Requirement for antecedent basis within the specification
Antecedent basis issues arise if the claim term or concept was never discussed or shown in the patent application. For example, if the legs of a tripod were never discussed or shown in the drawings, then the claim may be indefinite since the term leg was never discussed or explained in the patent application. There is no express antecedent basis for legs in the patent application.
However, the patent applicant can argue that legs have an implied antecedent basis in the specification if you can show that all tripods have legs. The goal in drafting a patent application is to provide an express antecedent basis for all claim terms in the specification. If you rely on an implied antecedent basis, then you are raising issues that could be resolved by merely explaining what you mean in the specification.

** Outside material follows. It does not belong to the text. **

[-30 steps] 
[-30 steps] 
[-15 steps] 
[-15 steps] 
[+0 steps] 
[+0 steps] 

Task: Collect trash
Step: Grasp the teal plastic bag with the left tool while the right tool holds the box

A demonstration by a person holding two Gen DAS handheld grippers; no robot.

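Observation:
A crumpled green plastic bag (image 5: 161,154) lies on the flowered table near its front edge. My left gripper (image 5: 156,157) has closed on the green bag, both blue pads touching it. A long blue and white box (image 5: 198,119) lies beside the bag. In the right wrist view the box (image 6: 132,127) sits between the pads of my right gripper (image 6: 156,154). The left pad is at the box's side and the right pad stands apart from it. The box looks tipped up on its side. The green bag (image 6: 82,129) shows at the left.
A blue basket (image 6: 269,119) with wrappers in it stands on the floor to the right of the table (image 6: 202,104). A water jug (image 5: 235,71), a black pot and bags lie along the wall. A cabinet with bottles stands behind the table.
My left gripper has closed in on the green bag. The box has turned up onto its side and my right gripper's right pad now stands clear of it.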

How to correct antecedent basis issues during the examination?
During the examination, you need to fix any antecedent basis issues you find on your own or those that have been raised by the examiner. Sooner or later, they will need to be dealt with. As such, deal with them sooner than later. Plus, the cost to fix antecedent basis issues is very easy during the examination process.
For pending patent applications, you need to decide whether the antecedent basis issue is that the claim doesn’t follow the normal “a-the” rule that I discussed above. If so, then a simple fix might be just changing “the” to “a.” Most likely, the examiner will tell you how to fix the antecedent basis issues. You should follow the examiner’s suggestions.
How to fix antecedent basis issues in a patent?
Antecedent basis issues in a patent arise during litigation or during preparation for litigation. During litigation, the defendant or infringer will say that a claim is invalid because of one of the issues discussed above. To fix the error, you can ask the court to fix it if it is a simple error (e.g., a typographical error). You can also ask the patent office to fix it by filing a reissue application or a request for reexamination.